Elbette hepimiz savcılığın düzgün bir soruşturma yönettiğine inanmak zorundayız ama ikna olabilecek miyiz, kafamızdaki soruların yanıtlarını tam olarak alabilecek miyiz, emin değilim!
İstifa için savcıyı beklemek gerekmez!
RADİKAL’e konuşan üst düzey iki AKP yöneticisi ÖSYM Başkanı Prof. Dr. Ali Demir için “Bizi zorda bıraktı, artık istifa etsin” dedi.
ÖSYM Başkanı da “savcılığın kararına göre gerekeni yapacağını” söylüyor.
Bu sözden anladığım eğer savcılık kopya kararı verir dava açarsa Başkan istifa edecek, böyle bir durum olmazsa koltuğu ısıtmaya devam edecek.
ÖSYM Başkanı istifa etmek için bu kadar beklememeli.
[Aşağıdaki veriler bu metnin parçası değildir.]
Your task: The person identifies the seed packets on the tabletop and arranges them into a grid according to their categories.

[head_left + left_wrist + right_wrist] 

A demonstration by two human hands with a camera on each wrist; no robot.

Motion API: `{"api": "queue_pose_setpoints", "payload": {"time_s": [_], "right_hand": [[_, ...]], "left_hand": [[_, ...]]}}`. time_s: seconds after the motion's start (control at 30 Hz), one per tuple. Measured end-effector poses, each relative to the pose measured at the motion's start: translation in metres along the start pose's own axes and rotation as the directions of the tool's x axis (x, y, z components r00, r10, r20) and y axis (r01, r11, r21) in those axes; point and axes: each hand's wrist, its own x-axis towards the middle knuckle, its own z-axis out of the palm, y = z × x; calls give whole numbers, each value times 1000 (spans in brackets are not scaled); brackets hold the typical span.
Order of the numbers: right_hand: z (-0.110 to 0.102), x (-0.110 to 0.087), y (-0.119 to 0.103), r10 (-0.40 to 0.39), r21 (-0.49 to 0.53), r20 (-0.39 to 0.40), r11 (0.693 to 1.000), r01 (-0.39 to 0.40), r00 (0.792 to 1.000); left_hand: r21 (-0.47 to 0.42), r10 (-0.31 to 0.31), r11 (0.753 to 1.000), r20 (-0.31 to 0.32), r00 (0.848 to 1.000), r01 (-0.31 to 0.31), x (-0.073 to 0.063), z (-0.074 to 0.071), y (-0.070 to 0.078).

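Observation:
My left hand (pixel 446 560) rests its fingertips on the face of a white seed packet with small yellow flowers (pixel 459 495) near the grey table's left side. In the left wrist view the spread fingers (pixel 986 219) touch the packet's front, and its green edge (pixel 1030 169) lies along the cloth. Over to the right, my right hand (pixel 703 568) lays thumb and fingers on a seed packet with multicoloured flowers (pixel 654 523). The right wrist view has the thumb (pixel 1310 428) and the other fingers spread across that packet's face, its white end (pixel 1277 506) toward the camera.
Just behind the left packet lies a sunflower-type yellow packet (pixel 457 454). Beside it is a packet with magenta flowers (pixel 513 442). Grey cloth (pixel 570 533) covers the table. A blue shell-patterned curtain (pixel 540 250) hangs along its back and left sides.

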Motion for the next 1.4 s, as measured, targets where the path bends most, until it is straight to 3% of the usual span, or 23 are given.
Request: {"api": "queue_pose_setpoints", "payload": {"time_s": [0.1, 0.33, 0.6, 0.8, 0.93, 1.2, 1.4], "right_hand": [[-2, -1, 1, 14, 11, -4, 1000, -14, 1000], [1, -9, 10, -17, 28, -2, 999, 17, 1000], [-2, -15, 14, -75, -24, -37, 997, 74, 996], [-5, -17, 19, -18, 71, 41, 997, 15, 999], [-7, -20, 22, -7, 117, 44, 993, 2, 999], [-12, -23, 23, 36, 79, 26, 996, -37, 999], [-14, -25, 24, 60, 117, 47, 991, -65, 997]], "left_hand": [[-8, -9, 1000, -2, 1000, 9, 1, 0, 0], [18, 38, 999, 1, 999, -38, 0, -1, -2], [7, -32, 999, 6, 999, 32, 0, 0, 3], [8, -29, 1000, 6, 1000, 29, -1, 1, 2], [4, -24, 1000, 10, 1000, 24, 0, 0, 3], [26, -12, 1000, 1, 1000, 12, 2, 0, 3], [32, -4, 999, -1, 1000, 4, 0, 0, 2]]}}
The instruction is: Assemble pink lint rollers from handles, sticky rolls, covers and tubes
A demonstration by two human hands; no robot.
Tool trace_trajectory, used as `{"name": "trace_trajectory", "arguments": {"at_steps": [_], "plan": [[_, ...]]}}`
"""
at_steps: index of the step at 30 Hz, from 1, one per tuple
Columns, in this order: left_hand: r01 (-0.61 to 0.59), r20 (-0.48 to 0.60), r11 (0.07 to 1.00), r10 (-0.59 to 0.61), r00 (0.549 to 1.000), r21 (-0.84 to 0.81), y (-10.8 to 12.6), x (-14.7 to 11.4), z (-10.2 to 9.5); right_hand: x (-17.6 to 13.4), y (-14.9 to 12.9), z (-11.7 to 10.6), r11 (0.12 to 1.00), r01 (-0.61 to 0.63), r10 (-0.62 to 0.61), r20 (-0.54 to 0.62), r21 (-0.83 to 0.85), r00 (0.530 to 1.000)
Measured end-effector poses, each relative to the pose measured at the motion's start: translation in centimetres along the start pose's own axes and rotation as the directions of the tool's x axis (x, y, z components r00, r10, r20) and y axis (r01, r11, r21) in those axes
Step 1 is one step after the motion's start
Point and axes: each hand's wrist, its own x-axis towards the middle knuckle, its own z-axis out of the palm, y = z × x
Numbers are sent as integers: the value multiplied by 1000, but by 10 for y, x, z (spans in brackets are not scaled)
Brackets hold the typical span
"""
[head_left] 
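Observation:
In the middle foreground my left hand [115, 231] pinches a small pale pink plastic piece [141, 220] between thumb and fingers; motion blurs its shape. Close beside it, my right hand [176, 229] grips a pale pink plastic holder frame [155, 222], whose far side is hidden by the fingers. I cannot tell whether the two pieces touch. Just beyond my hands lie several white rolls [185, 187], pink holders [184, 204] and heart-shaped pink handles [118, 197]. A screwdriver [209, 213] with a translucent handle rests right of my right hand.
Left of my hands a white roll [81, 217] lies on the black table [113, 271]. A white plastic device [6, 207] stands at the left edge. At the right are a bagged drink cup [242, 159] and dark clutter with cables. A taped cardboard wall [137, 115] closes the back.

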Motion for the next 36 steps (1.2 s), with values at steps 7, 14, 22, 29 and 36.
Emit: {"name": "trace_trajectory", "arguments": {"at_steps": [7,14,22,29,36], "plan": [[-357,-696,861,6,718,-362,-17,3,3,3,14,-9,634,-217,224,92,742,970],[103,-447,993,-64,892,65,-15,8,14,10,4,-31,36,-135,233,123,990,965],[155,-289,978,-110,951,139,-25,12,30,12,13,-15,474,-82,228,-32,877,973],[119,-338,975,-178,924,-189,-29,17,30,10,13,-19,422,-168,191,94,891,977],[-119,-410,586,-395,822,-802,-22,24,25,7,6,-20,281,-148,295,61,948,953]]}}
Savcılık “kopya yoktur” kararı verse bile istifa etmek zorunda. “Beceriksiz ve acemi” olduğu için!
Şifreleme iddiası ilk ortaya atıldığında Başkan’ın medyanın önüne çıkıp, “Bu sadece basına dağıtılan kitapçık için geçerli” dediğini biliyoruz.
Sonra böyle olmadığı açığa çıktı.
Şifrelemenin her adaya ayrı soru kitapçığı verilmesini sağlamak için yazılan programa müdahale sonucunda ortaya çıktığı anlaşıldı.
ÖSYM Başkanı bunun üzerine ortaya çıkıp “Hata acemilikten kaynaklandı” dedi.
1 milyon 700 bin öğrenciyi ve ailelerini ilgilendiren, trilyonluk harcamaları ve çocukların geleceğini etkileyecek makamdaki kişi çıkıp hatasını açıklıyor: “Acemilik oldu!”
Acemiysen orada ne işin var?
İstanbul’un bazı okullarına bazı kız öğrencilerin özel olarak yönlendirildiği ortaya çıkınca önce “tesadüf” dediler, tesadüf olmadığı “ayrımcılık yapıldığı” ortaya çıktı. Bir yalan daha!
Bu da yetmedi, herkesin gözü ÖSYM’nin üzerindeyken bir de ALES sınavındaki beceriksizlik ortaya çıktı.
Bir kurumun başındaki kişi, kamuoyunun şiddetli eleştirileri ile karşı karşıyayken ilk sınavda böyle bir hata yaparsa, bundan sonra yapmayacağına nasıl güveneceğiz?
Üniversite sınavının ikinci aşamasında da benzeri acemiliklerin ve beceriksizliklerin olmayacağının garantisi nedir?
Hadi bunu bir kenara bırakalım. ÖSYM Başkanı, 1 milyon 700 bin öğrenciyi bunca zamandır tedirgin ettiği için istifa etmek zorundadır!